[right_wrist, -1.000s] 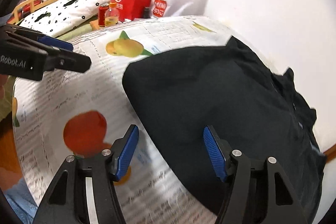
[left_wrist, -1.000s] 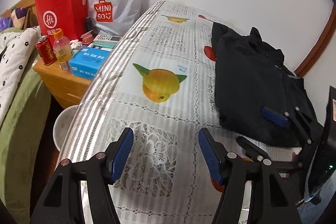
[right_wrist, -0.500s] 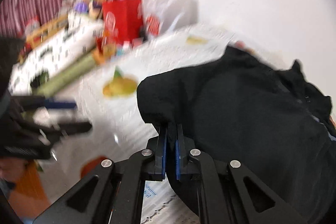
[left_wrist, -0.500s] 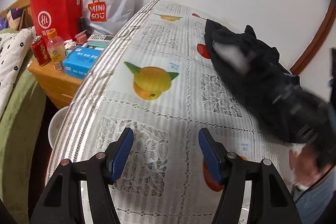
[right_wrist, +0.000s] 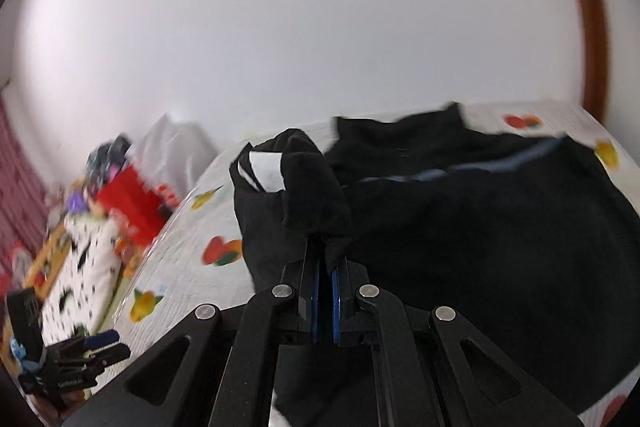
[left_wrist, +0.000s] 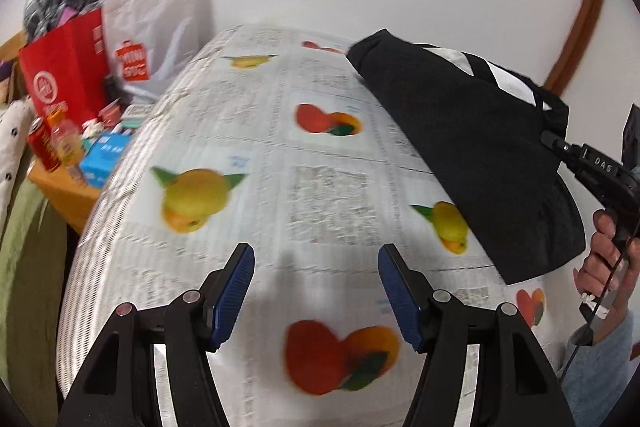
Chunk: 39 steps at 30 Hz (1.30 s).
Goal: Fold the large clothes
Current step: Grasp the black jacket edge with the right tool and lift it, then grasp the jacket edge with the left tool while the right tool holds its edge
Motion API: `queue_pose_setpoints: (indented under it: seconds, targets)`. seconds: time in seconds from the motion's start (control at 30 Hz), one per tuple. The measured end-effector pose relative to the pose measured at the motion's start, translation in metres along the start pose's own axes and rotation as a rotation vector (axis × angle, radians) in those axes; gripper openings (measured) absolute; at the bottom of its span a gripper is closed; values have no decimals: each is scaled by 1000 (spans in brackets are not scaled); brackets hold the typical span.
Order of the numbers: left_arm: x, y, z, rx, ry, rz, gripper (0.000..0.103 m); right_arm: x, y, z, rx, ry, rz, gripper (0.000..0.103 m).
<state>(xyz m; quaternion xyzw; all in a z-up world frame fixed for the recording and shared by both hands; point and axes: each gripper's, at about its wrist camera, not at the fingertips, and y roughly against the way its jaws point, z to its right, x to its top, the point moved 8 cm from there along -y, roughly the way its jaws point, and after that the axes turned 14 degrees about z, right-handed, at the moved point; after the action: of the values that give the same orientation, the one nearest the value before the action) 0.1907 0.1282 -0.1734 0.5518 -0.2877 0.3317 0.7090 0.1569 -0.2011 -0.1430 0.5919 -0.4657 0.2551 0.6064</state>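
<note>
A large black garment (left_wrist: pixel 472 147) hangs stretched above the right side of the table, one corner still near the table's far end. My right gripper (right_wrist: pixel 325 267) is shut on a bunched edge of the black garment (right_wrist: pixel 460 227) and holds it lifted; a white label (right_wrist: pixel 266 173) shows on the raised fold. In the left wrist view the right gripper (left_wrist: pixel 552 141) sits at the right edge, gripped by a hand (left_wrist: pixel 604 259). My left gripper (left_wrist: pixel 316 287) is open above the fruit-print tablecloth (left_wrist: pixel 280 187) with nothing between its fingers.
A bedside cabinet (left_wrist: pixel 60 183) left of the table carries a red bag (left_wrist: pixel 64 67), a white bag (left_wrist: pixel 156 27), a can, a bottle and a blue box (left_wrist: pixel 106 157). A bed with green and spotted covers (right_wrist: pixel 84 267) lies further left. A white wall stands behind the table.
My right gripper closed on the garment's edge and raised it up and to the right, pulling the cloth off the table. My left gripper shifted over the tablecloth and stayed open.
</note>
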Motion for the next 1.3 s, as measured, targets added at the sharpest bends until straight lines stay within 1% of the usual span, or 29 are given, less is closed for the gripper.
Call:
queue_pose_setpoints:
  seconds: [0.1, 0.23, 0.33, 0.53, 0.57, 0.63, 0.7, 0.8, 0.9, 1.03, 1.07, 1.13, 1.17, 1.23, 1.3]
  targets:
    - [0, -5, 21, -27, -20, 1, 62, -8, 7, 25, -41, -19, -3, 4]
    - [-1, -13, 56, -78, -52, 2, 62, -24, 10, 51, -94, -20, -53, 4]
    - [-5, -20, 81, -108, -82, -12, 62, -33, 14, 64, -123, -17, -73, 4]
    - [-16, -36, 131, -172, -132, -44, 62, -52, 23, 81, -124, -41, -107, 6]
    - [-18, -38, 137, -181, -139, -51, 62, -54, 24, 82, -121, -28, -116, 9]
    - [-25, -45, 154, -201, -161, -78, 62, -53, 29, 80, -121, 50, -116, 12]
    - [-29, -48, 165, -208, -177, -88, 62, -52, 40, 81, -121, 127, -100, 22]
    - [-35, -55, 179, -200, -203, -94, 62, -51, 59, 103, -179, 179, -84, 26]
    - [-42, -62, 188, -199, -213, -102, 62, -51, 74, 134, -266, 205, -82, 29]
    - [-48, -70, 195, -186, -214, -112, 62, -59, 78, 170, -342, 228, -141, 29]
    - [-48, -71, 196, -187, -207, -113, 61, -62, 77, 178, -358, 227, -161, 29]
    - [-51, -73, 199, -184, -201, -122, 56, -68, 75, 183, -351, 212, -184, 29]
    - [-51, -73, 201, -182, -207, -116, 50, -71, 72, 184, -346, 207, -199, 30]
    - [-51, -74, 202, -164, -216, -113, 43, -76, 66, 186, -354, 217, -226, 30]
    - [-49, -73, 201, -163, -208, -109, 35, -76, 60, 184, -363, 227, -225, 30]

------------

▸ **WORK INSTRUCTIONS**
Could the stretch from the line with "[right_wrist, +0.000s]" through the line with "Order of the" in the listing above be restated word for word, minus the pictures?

▸ **WRITTEN SOLUTION**
[right_wrist, +0.000s] 
[left_wrist, +0.000s] 
Chunk: 39 steps at 30 Hz (1.30 s).
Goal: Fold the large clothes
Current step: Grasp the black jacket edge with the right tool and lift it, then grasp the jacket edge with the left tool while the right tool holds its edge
Motion API: `queue_pose_setpoints: (indented under it: seconds, targets)`. seconds: time in seconds from the motion's start (control at 30 Hz), one per tuple. The measured end-effector pose relative to the pose measured at the motion's start, translation in metres along the start pose's own axes and rotation as a rotation vector (axis × angle, radians) in those axes; gripper openings (measured) absolute; at the bottom of its span a gripper is closed; values have no decimals: each is scaled by 1000 (spans in brackets are not scaled); brackets hold the typical span.
Order of the numbers: left_arm: x, y, z, rx, ry, rz, gripper (0.000..0.103 m); right_arm: x, y, z, rx, ry, rz, gripper (0.000..0.103 m).

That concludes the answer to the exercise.